Speaker of the Massachusetts House of Representatives
- In office 1699, 1702 – 1704

Member for Woburn in the Massachusetts House of Representatives
- In office 1680 – 1706 (intermittent)

Selectman in the town of Woburn
- In office 1680 – 1706 (intermittent)

Town clerk of Woburn
- In office 1689 – 1700 (intermittent)

Personal details
- Born: James Converse November 16, 1645 Woburn, Massachusetts
- Died: July 8, 1706 (aged 60)
- Spouse: Hanna Carter ​(m. 1689)​

Military service
- Allegiance: England
- Branch/service: Provincial troops and militia of Massachusetts Bay
- Years of service: 1689?-1706
- Rank: Major of provincial forces Lieutenant colonel of militia
- Commands: Massachusetts forces on the northern frontier 1692; Massachusetts forces in the field 1706;
- Battles/wars: King William's War Church's Second Expedition 1690; Defense of Wells 1691; Defense of Wells 1692; Queen Anne's War

= James Converse =

James Converse (November 16, 1645 – July 8, 1706) was a farmer, soldier and office holder in Massachusetts, distinguishing himself as a military leader during the French and Indian Wars.

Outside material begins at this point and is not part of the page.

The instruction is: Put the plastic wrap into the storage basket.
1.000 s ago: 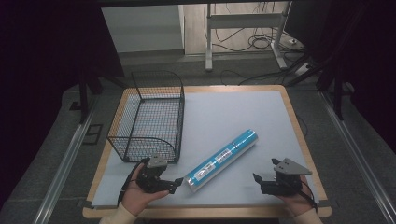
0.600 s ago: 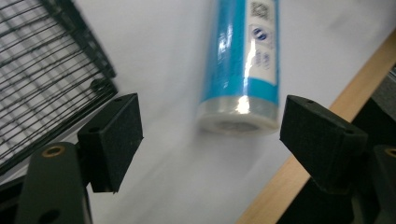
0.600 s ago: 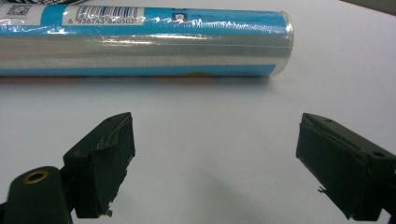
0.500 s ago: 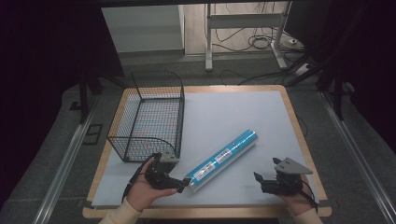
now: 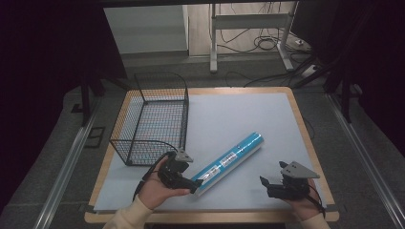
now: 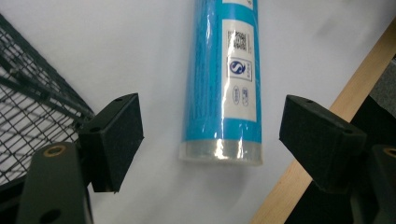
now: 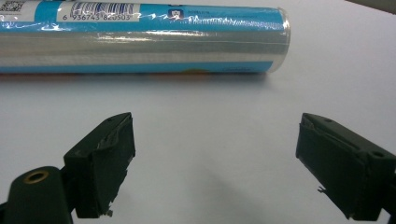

Prominent in public affairs, he also served as a speaker of the Massachusetts House of Representatives.

==Military service==
Not much is known of Converse's early military service. In 1690, however, he was a captain on the Maine frontier commanding one of the provincial companies raised by drafts from the several militia regiments. The next year he had to bury the victims of fight at Wheelwright Pond, and later the same year he was second in command of Benjamin Church's second expedition to Maine. In 1691 Converse participated in the defense of Wells, Maine against hostile Indians, and the next year he led the defense of Wells against a larger enemy force. In 1693 Converse led provincial forces in a search and destroy operation against hostile Indians in Maine. At the outbreak of the new war in 1702, the governor made him commander of all Massachusetts provincial forces in the field.

==Public offices==
Although Converse is mostly known for his military activities, he was also prominent in public affairs; he served as selectman in his town, 1680-1688, 1691, 1694, 1698, 1699, 1705-1706, as well as town clerk 1689, 1691, 1693-1700. He represented Woburn in the House of Representatives 1680, 1683-1685, 1689, 1691-1692, 1695-1699, 1701-1706; serving as speaker of the House 1699 and 1702-1704.